For almost every Catholic family of yesteryear, having a son as a priest, or a daughter as a nun was a source of pride. Why is it that vocations to the Catholic priesthood no longer attract as they once did?

It is a complex question with many answers.

Some of the reasons are demographic: families today are smaller, and parents are reluctant to see an only son (or daughter) pursue a celibate vocation in the Church. After all, the desire for physical posterity is strong everywhere.

Besides, today’s employment opportunities are many and far more attractive than in former times. It used to be that the priest was the only educated person in town and his advice was sought on everything that mattered.  No longer. Many others today, both men and women, are far better educated and professionally competent than he.

Earlier cultures were feudal and traditionally religious. This means that priests and nuns were accorded a measure of respect and privilege in society.

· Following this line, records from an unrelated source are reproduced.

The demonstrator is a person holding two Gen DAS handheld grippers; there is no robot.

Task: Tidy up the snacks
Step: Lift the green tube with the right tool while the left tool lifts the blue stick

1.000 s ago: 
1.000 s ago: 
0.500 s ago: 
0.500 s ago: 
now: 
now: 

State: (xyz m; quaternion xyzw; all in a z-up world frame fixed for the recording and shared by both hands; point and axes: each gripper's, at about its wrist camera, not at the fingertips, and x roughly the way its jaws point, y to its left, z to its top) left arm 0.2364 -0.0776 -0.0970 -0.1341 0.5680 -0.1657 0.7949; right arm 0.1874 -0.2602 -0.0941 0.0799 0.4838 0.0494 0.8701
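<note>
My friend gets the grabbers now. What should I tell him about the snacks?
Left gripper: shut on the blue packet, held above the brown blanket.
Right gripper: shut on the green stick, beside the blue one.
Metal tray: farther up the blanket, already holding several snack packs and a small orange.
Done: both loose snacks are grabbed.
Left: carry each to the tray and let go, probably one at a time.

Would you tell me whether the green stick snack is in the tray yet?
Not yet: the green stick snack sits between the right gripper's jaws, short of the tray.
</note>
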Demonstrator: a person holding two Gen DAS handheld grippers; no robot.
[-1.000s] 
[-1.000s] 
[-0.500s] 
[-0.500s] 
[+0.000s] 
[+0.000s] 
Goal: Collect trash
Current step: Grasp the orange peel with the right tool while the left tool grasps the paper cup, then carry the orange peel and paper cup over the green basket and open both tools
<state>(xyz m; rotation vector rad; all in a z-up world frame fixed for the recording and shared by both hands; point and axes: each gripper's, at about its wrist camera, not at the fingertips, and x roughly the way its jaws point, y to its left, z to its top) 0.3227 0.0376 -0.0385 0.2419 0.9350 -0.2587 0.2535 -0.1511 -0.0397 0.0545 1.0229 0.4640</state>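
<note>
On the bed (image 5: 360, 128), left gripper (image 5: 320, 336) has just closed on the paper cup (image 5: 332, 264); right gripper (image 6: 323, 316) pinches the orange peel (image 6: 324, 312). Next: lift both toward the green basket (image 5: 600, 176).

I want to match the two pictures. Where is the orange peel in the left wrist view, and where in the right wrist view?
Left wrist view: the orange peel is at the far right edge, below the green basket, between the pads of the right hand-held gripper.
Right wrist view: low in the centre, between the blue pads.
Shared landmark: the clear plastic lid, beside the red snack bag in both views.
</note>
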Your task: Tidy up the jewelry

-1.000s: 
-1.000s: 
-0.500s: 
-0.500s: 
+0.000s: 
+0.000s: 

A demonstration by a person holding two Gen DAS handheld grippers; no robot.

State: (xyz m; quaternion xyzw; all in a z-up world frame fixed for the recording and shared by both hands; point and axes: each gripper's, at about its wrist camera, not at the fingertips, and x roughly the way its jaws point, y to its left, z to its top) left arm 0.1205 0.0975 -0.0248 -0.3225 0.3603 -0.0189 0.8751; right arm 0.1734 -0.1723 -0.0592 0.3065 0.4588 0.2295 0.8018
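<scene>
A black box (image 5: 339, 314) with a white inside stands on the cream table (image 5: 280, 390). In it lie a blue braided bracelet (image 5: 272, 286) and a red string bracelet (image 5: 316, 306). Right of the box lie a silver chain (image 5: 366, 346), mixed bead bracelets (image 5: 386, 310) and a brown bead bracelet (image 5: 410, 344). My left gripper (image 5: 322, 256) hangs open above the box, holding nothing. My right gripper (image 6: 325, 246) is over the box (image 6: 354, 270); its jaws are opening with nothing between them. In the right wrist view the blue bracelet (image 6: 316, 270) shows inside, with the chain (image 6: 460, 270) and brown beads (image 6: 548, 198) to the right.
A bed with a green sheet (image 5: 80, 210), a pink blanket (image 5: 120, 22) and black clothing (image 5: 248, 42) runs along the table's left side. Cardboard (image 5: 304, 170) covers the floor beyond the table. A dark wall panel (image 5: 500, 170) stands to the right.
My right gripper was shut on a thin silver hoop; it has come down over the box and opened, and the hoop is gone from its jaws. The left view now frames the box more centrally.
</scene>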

But as societies become “secularized,” their socio-economic and “this-worldly” values spread and take hold. Far less do spiritual and “otherworldly” values motivate human behavior.

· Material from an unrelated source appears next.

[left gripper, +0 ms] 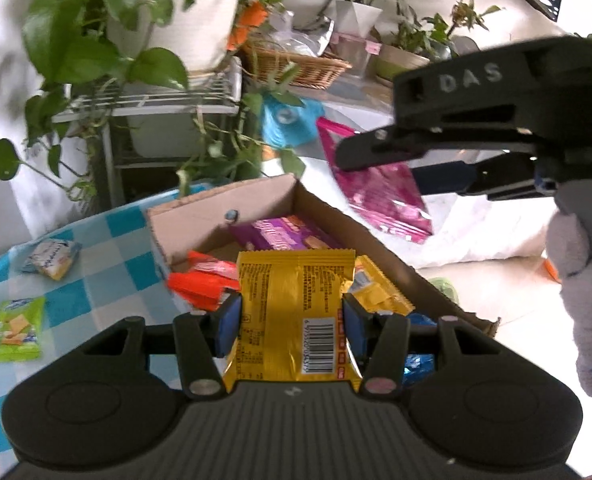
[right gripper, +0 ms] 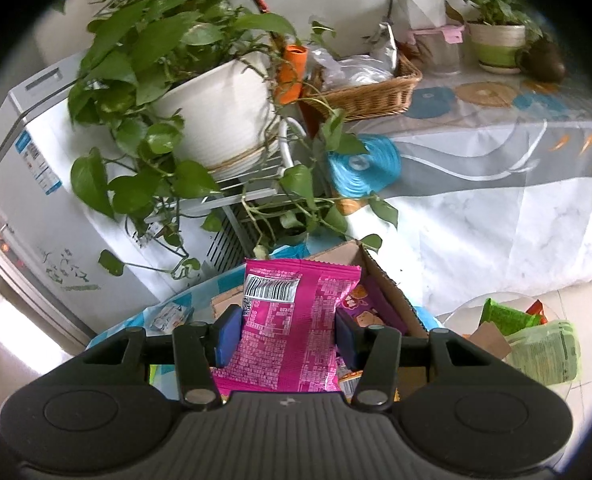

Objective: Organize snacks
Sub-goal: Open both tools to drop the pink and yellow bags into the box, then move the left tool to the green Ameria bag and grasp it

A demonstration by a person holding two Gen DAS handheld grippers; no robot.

Or in simpler words, wherever TV comedies displace the family rosary and evening prayer at home, it’s not likely that priesthood or religious life will have any aspirational value at all.

And most of all, today financial success supersedes almost every other value.

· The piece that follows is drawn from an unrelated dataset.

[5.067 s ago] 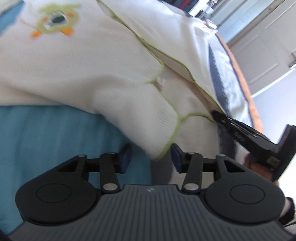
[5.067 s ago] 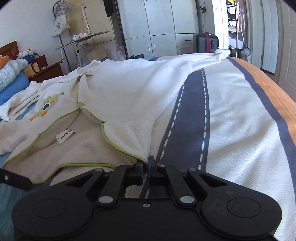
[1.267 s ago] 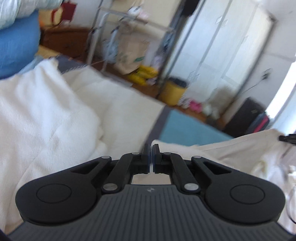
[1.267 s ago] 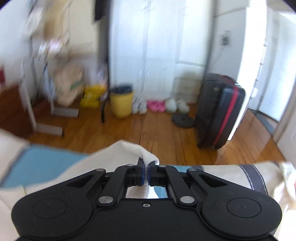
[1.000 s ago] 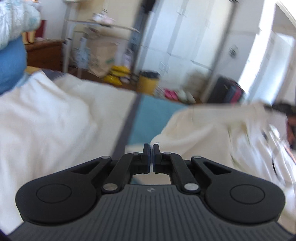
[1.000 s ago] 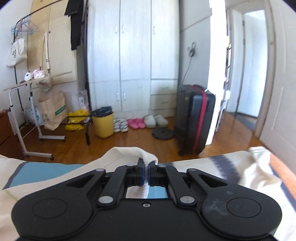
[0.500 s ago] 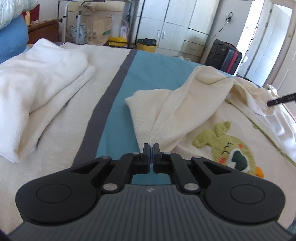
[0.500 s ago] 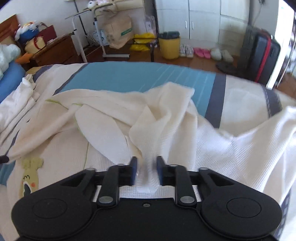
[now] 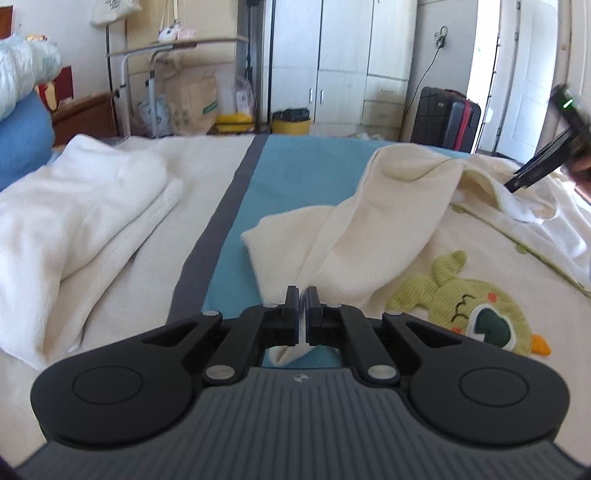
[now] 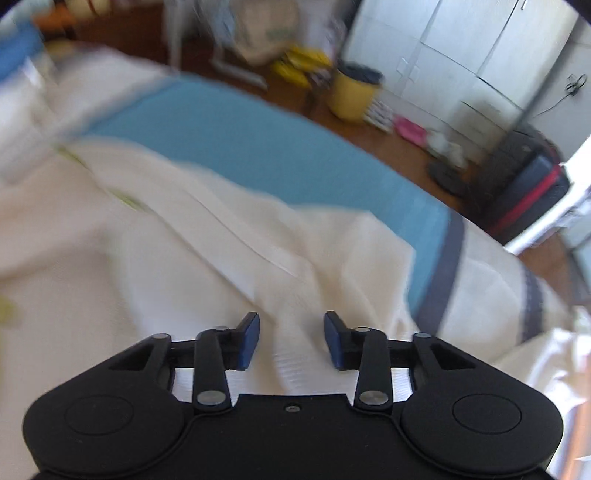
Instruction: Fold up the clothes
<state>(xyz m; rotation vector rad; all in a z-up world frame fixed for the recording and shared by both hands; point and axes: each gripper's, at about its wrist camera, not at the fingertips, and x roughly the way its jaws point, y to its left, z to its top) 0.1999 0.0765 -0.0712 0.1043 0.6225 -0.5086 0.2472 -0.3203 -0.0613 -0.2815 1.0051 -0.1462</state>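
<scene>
1. Far left in the left wrist view, a pile of white cloth [image 9: 92, 221] lies on the cream part of the bed cover [image 9: 155, 295], well apart from the work. In my judgement it needs no attention for this fold.
2. A dark grey stripe [image 9: 214, 236] and a teal panel [image 9: 295, 177] run up the bed cover. The stripe gives a straight line to square a folded edge against.
3. The left gripper [image 9: 302, 295] has its jaws pressed together on a thin edge of the cream garment [image 9: 369, 221], seemingly a sleeve or side flap. That part rises in a ridge away from the pinch.
4. The garment lies spread on the bed, partly over the teal panel, with its embroidered green duck [image 9: 476, 314] facing up to the right of the left gripper.
5. The right gripper [image 10: 291, 328] has just been working its jaws, and in its own view they stand well spread. Cream cloth lies beneath and between the jaws, but the pads do not press it. That view is blurred.
6. To do this step well, keep the left pinch firm and low. Carry the flap across flat so the ridge settles without a trapped crease.
7. The right gripper should take a fresh hold on a matching edge before any pulling, so the cloth stays even and the duck panel does not bunch.
8. Writing: a hanging tote bag [image 9: 110, 11] and a brown paper bag [image 9: 192, 99] at the back carry print too small to read. Nothing legible shows on the garment.
</scene>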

So changes in contemporary society have indeed impinged upon vocations to the priesthood and religious life.

But there are also important factors from within that make priesthood or religious life a less than attractive option. These must be faced squarely, and with humility.

Perhaps the first of these is that the Church lives in a ‘time warp’ all her own.

What is a time warp? Simply put, it means being fixed in the past which offers comfort and security, and denies the actuality of the turbulent, unpredictable present.

Sometimes it’s a war or a revolution that inflicts traumatic rupture upon individuals or communities.  The French Revolution did this in Europe two hundred years ago. Today, even decades after the collapse of the Soviet Union, many look back at those times with nostalgia and longing.

A time warp makes it convenient to revert to an age where everything was familiar, safe and respected.

Undoubtedly the most turbulent event in the Church of the last 60 years was the Second Vatican Council (1962-65). It broke with centuries of hidebound tradition and an imperial papacy, and ushered in an “open Church”.

The loyal foot soldiers of the Church had always been its dedicated clergy, both diocesan and religious, and thousands of nuns, the mainstay of its educational and welfare system.

Now to the consternation of many, these left in droves. They “gave up their vocations” and made other options, personal choices.

For such as these, it was the experience of freedom that the Council brought. The canonical obligations of religious life were perceived as stifling and were rejected in their entirety — the repressive obligations of celibacy, particularly.

So what really is meant by an “open Church?” 

Perhaps the quickest definition was given some years ago by Pope Francis: a Church that is “open to mercy,” and the understanding of human weakness, which is slow to condemn and ostracize, and always ready to accept and forgive.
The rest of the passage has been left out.